Compliance Audit - GMP & GLP

Good Manufacturing Practices (GMP)


GMP compliance is required by OECD countries and cGMP is required by the U.S. FDA to ensure that proper guidelines are followed in the manufacturing of active pharmaceutical ingredients (APIs), finished drug formulations,
animal drugs, dietary supplements, food and food additives and medical devices.
 
TSG assists in the following aspects of GMP/cGMP compliance:

Manufacture Audit – Based on the needs of the client, TSG will visit a manufacturer’s facility and meet with the company’s technical representatives to review existing GMP or cGMP documentation and the manufacturer’s current compliance with these requirements. TSG will then provide a written auditing report to the clients.

Assisting Manufacturers to Establish GMP/cGMP Compliance – Based on the needs of the client, TSG will conduct a facility evaluation (materials and process documentation, quality control, stability testing, product and label control) and review existing Standard Operating Procedures (SOPs) for compliance with international standards. TSG will then identify additional SOPs subject to compliance, assist in writing additional SOPs and conduct onsite GMP/cGMP orientation and
training for the facility. TSG will follow up with detailed documentation on the facility, proceed to establish quality control mechanisms and oversee the completion of documents and GMP/cGMP program requirements.

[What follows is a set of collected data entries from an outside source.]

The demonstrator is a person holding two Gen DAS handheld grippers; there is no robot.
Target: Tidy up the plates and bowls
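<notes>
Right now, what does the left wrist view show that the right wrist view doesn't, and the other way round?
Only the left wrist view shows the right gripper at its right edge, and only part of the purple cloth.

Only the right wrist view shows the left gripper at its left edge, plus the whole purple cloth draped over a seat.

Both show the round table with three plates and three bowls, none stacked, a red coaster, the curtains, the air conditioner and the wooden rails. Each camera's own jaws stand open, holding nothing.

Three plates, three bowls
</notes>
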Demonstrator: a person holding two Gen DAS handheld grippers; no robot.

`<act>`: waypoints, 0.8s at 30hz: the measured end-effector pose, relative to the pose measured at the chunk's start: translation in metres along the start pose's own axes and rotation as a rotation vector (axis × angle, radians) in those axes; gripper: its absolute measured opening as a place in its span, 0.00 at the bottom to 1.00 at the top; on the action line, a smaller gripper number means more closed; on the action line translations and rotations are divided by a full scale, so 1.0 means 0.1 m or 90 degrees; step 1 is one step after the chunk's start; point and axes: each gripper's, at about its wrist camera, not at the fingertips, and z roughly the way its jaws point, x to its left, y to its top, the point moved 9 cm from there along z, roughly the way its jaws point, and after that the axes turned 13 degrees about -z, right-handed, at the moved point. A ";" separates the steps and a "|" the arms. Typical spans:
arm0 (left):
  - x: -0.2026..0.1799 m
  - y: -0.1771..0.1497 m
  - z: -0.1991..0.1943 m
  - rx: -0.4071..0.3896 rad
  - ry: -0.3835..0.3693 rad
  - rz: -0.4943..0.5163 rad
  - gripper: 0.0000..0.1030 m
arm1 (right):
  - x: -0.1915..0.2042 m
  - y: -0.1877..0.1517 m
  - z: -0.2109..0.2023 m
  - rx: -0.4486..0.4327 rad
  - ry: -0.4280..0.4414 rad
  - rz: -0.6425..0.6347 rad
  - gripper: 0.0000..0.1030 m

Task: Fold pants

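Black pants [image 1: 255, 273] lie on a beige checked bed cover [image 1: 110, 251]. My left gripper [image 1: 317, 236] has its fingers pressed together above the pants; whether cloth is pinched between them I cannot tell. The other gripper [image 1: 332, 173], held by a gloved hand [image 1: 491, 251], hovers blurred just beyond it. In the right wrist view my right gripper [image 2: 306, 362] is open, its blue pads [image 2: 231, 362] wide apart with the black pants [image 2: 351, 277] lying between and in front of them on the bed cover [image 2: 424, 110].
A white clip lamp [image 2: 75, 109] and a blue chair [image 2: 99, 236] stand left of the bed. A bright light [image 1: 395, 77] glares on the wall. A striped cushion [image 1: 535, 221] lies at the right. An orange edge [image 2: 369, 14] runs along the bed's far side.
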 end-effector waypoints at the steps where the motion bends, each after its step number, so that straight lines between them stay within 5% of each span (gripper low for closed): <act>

After this process is completed, TSG will conduct a facility audit to ensure GMP/cGMP compliance. This includes a production line and facility inspection, laboratory inspection, raw data audit and QA documentation audit. TSG will finalize the audit by preparing a report and discussing the findings with the company’s technical representatives and management.

Good Laboratory Practices (GLP)

GLP compliance is required for studies submitted in support of product approvals with pesticides, new chemicals and petitions to establish maximum residue levels (MRLs) for EPA, PMRA and the EU, as well as pharmaceuticals, animal drugs and medical devices for FDA and the EU.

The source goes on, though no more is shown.